October 20, 2016
Talks, Houston, Texas, Houston, USA
CyVerse (formerly iPlant Collaborative) is a life sciences cyberinfrastructure funded by the National Science Foundation (NSF). The infrastructure’s purpose is to scale science, domain expertise, and knowledge by providing a variety of computational tools, services, and platforms for storing, sharing, and analyzing large and diverse biological datasets. The Discovery Environment (DE) in CyVerse provides a modern web interface for running powerful computing, data, and analysis applications. By providing a consistent user interface for accessing tools and computing resources needed for specialized scientific analyses, the DE facilitates data exploration and scientific discovery.
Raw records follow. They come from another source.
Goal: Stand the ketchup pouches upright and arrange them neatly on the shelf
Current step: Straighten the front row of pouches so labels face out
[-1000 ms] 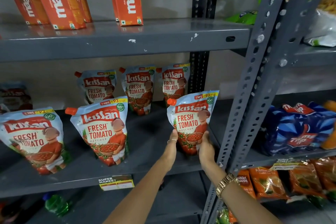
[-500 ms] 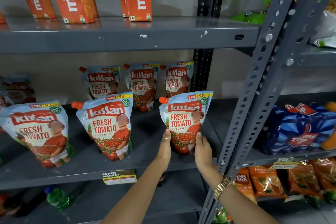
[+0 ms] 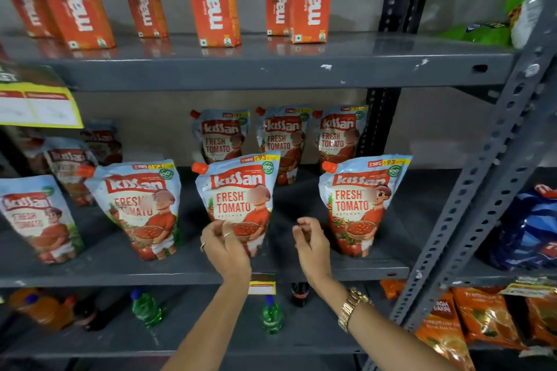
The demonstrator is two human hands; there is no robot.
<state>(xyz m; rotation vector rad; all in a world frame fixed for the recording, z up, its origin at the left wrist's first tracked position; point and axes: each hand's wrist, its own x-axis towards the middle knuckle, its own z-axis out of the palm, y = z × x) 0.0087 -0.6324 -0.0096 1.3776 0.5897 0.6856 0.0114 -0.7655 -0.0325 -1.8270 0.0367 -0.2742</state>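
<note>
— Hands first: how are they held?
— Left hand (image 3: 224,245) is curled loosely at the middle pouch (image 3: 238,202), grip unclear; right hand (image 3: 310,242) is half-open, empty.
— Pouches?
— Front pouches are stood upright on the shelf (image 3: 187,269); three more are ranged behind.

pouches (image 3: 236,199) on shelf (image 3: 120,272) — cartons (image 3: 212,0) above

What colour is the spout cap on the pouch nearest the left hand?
Orange-red; the cap sits at the top-left corner of that pouch, clearest in the head view.
</note>
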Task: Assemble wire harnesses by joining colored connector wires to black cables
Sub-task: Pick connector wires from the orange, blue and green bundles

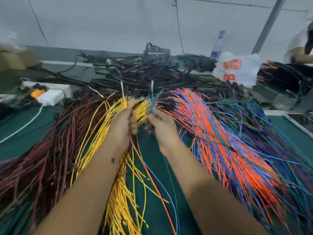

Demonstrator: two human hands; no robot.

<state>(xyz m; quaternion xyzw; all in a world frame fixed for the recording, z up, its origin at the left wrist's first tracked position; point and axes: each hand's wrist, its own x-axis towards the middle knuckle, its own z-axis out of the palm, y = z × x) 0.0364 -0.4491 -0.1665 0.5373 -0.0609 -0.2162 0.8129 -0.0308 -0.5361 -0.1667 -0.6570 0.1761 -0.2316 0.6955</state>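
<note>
A green work table (pixel 152 160) carries the stock, sorted by colour so each can be drawn singly: a heap of black cables (pixel 144 73) across the far side, dark red wires (pixel 42 146) fanned at the left, orange and blue wires (pixel 220 133) at the right, and yellow wires (pixel 118 184) down the middle. A white plastic bag (pixel 237 68) and a bottle (pixel 218 44) stand beyond, near a second person's arm (pixel 298 55). The left hand (pixel 122 126) is curled around a few wires, yellow among them, their tips raised clear of the pile. The right hand (pixel 160 126) pinches a small group of greenish-blue wires, apparently aligning terminals for joining; motion blur obscures the ends.
</note>
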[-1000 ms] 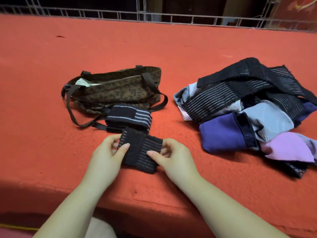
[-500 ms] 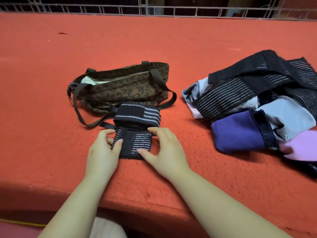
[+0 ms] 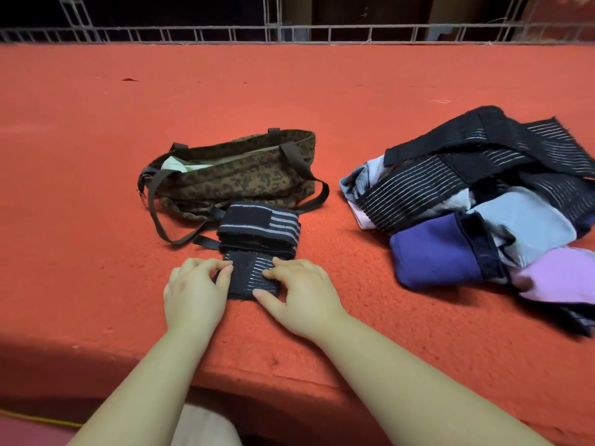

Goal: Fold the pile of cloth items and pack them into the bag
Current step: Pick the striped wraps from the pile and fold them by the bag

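A small folded black cloth with thin grey stripes (image 3: 249, 278) lies flat on the red surface near the front edge. My left hand (image 3: 193, 291) holds its left edge with curled fingers. My right hand (image 3: 302, 297) pinches its right side, fingertips on top and thumb at the lower edge. Just beyond it lies another folded black striped cloth (image 3: 260, 228), resting against the leopard-print bag (image 3: 238, 178). The bag lies on its side with dark straps spread out and something pale showing in its opening. To the right sits the pile of unfolded cloth items (image 3: 483, 201): black striped, grey, purple and pink.
The red carpeted surface (image 3: 96, 156) stretches far back to a metal railing (image 3: 322, 33). Its front edge drops off just below my wrists. A bag strap (image 3: 157, 220) loops out to the left of the folded cloths.
The small cloth has been folded tighter, squared up and set flat just below the other folded cloth. Both hands have moved forward with it and now hold it against the surface.
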`<state>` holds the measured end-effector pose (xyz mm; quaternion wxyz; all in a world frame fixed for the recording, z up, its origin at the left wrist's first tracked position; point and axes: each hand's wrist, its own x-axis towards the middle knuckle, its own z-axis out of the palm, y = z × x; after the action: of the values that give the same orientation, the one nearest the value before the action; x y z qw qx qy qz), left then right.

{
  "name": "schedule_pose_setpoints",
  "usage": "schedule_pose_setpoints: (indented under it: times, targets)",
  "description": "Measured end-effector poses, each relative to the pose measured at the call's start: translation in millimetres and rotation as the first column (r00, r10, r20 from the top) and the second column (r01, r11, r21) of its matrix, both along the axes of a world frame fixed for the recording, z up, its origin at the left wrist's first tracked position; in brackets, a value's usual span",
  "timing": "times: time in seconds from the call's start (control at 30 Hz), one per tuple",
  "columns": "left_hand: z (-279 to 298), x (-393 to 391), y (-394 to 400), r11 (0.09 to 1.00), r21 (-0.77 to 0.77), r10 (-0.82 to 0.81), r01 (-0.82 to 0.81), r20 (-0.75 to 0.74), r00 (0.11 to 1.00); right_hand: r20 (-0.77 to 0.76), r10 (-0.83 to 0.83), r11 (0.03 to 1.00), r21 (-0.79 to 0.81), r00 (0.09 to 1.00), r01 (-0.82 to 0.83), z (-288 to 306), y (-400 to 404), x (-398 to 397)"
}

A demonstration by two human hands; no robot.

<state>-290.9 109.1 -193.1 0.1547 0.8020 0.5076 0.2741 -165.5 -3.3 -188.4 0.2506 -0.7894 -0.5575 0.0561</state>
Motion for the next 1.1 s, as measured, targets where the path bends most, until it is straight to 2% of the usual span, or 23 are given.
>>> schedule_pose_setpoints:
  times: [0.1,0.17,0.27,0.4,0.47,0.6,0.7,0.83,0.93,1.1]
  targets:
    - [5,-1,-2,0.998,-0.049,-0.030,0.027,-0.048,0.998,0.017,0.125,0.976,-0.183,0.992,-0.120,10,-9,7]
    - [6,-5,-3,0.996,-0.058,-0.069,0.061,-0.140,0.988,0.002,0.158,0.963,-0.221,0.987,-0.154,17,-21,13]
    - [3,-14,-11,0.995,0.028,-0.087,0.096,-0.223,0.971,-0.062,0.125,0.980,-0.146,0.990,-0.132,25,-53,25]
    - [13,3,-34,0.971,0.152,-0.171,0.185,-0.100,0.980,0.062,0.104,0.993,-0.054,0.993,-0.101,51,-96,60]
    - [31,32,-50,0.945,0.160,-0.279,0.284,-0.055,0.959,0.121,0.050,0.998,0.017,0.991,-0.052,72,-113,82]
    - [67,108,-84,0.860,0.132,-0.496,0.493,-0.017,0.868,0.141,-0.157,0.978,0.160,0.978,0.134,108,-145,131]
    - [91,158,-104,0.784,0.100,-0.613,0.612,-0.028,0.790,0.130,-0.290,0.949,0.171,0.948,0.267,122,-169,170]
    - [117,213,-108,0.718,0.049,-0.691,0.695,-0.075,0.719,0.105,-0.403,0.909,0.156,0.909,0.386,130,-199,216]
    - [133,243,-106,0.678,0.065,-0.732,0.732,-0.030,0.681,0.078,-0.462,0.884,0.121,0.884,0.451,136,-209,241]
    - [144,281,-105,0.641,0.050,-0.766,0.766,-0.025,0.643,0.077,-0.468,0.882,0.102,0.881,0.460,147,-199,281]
DE merges the “science gateway” functionality and the bioinformatics “work bench” with high-performance data management to allow seamless access to reusable computational workflows that can run at very large scales. It is common in bioinformatics to build new analysis methods utilizing multiple programs, libraries, and modules. However, each analysis that uses these tools requires specific versions of the operating system and underlying software. Docker is a container virtualization technology that wraps software of interest (e.g., a bioinformatics tool) together with all its software dependencies so it can run in a reproducible manner regardless of the environment. CyVerse has adopted Docker for integrating software apps that run in the DE’s Compute Cluster. The user creates a Dockerfile, which is sent to CyVerse and used to build the Docker image containing the tool. After the image has been deployed on the DE’s compute cluster, the user can build an web app in the DE to enable other researches easily use the tool.